Королева настолько сильно хотела взглянуть на неё, что ранее собрала своих генералов и вынесла на обсуждение нанесение официального визита в Тирлинг. Они редко отвергали её предложения, но это был именно тот случай, и, в конце концов, она признала их правоту. Инициатива с мирными переговорами стала бы проявлением слабости и не принесла бы никакой пользы: девчонка наверняка бы отказалась.
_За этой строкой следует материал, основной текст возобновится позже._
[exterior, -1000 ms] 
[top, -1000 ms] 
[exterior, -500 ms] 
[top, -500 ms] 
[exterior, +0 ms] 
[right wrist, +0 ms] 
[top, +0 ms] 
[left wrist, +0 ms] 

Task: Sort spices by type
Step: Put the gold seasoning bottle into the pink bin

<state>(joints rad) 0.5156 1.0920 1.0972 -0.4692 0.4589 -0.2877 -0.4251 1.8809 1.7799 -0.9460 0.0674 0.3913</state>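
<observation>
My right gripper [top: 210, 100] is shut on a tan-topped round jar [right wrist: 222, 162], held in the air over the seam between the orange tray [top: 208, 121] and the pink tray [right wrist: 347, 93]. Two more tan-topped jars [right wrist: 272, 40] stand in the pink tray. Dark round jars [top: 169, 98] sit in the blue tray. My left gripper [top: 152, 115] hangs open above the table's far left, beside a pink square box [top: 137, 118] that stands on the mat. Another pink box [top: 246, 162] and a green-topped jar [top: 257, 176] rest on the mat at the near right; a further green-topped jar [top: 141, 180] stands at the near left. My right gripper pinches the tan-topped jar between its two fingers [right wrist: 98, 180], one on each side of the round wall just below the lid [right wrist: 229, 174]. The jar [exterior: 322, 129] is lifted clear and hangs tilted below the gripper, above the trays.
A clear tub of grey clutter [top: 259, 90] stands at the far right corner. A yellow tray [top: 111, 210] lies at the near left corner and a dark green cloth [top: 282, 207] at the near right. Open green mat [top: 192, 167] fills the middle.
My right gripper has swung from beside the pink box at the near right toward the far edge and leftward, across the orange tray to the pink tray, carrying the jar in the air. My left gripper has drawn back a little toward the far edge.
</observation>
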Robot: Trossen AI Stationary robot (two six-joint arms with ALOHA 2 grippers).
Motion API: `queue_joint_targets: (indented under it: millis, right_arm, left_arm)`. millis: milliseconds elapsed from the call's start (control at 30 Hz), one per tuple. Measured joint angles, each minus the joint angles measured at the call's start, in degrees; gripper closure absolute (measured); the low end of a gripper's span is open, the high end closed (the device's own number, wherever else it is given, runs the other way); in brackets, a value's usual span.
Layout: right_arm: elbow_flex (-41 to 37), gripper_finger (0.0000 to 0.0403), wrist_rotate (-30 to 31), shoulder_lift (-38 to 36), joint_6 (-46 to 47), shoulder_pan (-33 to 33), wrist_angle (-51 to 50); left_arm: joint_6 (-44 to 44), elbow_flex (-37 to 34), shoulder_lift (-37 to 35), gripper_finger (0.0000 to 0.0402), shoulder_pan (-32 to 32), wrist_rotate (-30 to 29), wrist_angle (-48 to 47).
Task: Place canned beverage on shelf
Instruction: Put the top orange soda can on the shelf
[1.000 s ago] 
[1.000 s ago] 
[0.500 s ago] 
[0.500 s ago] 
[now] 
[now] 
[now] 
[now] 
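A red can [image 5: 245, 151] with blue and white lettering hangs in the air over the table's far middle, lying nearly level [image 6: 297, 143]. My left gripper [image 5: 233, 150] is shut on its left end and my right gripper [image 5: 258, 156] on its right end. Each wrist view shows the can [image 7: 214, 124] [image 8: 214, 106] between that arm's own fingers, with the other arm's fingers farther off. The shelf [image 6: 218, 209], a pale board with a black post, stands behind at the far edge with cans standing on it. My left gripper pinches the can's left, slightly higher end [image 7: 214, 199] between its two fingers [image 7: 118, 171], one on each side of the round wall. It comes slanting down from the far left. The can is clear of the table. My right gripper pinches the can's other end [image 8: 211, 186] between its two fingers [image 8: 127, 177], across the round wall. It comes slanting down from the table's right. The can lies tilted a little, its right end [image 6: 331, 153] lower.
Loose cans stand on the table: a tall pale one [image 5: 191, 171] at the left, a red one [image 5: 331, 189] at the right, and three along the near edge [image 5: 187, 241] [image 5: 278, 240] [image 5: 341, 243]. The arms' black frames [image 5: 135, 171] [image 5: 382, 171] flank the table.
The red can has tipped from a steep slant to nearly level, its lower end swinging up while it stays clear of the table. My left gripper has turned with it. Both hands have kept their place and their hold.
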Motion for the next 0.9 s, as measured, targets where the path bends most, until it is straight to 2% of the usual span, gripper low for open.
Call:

Но даже если бы и согласилась, всё равно здесь таился риск. На данный момент Королева понимала, что девчонка была величиной неизвестной и совсем не походила на свою мать. Что ещё хуже, её Стражей руководил Булава, который был величиной более чем известной. Даже Дюкарт не хотел связываться с ним, пока у них не будет больше информации и преимущества, чем сейчас. Булава был ужасом во плоти, девчонка оставалась непонятной фигурой на доске, и оба этих человека сулили беду.